SAP IBP, a cloud-based offering for supply chain planning that aligns supply chain operations with corporate planning, supports business goals. It offers real time visibility, sophisticated planning, and helps organizations act on evolving trends based on analytical data provision for making informed decision. SAP S/4HANA on the other hand is a software for ERP business suit which enables companies to conduct business based on their different needs in various fields as finance, production, and logistics chains. It comes with in-memory computing abilities that enable on-time processing of data making perfect for businesses operating under digital environments.

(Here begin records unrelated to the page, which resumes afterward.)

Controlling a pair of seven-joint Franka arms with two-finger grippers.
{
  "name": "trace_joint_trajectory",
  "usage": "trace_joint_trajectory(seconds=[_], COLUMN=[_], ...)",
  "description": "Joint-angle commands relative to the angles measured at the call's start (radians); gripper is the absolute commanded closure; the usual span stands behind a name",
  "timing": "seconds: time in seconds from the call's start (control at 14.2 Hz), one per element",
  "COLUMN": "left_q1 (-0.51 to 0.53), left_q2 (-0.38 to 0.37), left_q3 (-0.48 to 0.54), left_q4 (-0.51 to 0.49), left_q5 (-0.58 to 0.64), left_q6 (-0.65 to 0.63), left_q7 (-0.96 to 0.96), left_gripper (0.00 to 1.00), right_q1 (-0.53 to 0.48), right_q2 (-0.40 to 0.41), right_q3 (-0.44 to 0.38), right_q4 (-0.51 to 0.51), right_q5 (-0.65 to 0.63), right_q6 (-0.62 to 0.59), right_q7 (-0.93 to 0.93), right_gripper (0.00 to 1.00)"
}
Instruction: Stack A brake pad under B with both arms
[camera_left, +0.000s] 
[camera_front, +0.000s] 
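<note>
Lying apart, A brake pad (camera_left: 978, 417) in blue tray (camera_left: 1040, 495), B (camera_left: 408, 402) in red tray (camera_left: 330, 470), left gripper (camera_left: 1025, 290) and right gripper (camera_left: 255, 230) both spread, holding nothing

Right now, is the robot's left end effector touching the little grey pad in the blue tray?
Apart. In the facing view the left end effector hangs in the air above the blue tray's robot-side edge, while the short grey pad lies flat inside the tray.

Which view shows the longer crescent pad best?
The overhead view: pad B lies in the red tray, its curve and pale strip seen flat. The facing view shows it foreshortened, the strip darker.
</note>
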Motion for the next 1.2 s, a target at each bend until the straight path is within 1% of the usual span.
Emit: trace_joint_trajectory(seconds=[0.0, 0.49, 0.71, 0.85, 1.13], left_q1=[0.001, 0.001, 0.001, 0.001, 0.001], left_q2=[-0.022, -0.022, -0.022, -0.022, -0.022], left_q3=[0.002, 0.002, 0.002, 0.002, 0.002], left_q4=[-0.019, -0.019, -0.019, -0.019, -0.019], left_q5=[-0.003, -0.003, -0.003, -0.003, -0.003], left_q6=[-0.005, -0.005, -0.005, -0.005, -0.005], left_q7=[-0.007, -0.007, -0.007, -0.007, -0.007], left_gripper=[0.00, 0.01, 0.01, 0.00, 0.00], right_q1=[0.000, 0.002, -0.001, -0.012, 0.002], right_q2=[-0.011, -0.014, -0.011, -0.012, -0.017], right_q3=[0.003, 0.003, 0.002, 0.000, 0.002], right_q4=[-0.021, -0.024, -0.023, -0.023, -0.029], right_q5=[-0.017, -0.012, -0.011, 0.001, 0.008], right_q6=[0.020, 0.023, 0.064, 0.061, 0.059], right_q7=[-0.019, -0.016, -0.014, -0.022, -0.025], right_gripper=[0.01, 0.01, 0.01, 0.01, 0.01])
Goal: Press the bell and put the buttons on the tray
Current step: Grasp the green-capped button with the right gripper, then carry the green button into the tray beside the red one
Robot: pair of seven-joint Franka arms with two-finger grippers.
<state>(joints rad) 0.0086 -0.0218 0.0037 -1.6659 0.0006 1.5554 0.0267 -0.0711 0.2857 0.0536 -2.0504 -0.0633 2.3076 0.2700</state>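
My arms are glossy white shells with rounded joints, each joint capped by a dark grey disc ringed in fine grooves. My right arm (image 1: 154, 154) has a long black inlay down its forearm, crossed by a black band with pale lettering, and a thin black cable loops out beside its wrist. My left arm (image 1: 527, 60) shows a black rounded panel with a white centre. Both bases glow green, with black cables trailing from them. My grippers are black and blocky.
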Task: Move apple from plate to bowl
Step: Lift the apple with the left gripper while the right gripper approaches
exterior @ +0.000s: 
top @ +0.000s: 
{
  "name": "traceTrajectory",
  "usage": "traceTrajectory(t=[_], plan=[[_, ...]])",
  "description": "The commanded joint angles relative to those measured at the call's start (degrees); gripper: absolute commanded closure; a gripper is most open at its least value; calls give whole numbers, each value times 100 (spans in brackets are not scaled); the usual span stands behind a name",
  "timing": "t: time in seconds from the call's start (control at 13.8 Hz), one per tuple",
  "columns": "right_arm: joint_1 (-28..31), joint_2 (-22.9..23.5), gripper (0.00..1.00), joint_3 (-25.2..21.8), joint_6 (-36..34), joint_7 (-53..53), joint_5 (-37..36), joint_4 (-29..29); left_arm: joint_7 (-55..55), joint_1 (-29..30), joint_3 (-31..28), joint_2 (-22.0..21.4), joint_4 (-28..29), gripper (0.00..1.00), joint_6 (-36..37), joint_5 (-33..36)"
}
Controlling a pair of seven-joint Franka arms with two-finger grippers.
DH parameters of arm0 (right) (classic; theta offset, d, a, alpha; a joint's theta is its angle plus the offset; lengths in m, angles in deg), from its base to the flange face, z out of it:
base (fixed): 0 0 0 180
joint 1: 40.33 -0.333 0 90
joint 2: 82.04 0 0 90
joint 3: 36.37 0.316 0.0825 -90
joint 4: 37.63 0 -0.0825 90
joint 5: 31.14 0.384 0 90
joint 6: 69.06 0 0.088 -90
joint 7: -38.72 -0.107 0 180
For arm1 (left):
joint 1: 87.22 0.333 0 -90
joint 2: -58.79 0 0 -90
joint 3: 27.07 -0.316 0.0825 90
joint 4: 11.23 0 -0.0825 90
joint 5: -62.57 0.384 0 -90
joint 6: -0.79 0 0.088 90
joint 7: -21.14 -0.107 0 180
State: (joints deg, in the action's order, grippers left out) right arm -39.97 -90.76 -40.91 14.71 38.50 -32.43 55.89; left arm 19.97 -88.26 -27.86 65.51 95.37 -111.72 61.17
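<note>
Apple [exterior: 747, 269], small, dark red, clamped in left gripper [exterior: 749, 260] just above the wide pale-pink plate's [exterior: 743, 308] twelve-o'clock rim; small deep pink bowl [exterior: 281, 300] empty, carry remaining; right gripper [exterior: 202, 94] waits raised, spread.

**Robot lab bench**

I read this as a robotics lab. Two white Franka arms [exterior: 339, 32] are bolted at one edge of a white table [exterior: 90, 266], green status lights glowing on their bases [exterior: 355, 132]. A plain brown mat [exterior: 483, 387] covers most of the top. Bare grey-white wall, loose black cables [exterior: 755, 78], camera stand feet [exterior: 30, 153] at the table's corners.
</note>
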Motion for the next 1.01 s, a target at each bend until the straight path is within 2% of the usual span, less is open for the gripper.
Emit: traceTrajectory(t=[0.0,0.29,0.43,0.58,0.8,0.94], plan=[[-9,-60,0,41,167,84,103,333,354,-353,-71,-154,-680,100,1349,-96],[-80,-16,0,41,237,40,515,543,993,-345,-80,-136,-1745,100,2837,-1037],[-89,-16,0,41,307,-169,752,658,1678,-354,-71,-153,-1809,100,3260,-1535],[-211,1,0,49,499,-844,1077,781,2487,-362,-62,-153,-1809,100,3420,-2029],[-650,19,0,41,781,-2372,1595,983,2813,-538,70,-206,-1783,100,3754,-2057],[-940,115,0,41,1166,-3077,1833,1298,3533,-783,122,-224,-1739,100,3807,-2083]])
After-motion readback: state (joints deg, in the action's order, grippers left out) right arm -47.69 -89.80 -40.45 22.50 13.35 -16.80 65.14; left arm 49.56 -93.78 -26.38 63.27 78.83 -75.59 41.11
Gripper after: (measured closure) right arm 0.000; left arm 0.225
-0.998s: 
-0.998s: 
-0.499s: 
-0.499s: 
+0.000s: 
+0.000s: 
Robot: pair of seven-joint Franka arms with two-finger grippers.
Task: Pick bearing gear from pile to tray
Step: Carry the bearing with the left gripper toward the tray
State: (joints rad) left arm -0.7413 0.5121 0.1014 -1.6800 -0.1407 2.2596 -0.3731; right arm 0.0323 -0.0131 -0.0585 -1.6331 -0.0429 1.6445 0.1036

SAP IBP provides an incredible opportunity to the customers to integrate their valuable data with S4HANA, perform the necessary forecasting, planning and move the data back to S4HANA. Firstly, the master data such as Materials, plants, organizational data, and transactional data such as sales orders, planned orders and purchase requisitions are created in S4HANA landscape. Secondly, with the CI-DS (Cloud Integration for Data Services) the created data would be integrated with SAP IBP by creating tasks for Master data and transactional data. The transactional data is now called key figure in IBP terms. Finally, the tasks are executed to get the necessary data in the IBP system. Once, the data has been arrived in the IBP system, it is the responsibility of the Planner to check the correctness and consistency of the Master data. This means the data which has been shipped from the S4HANA system should reach the IBP system without any breakage and that it is reliable. With over millions of product location combination this becomes cumbersome to check each data manually and verify. Hence, we make use of the Machine Learning algorithm which checks for the data consistency.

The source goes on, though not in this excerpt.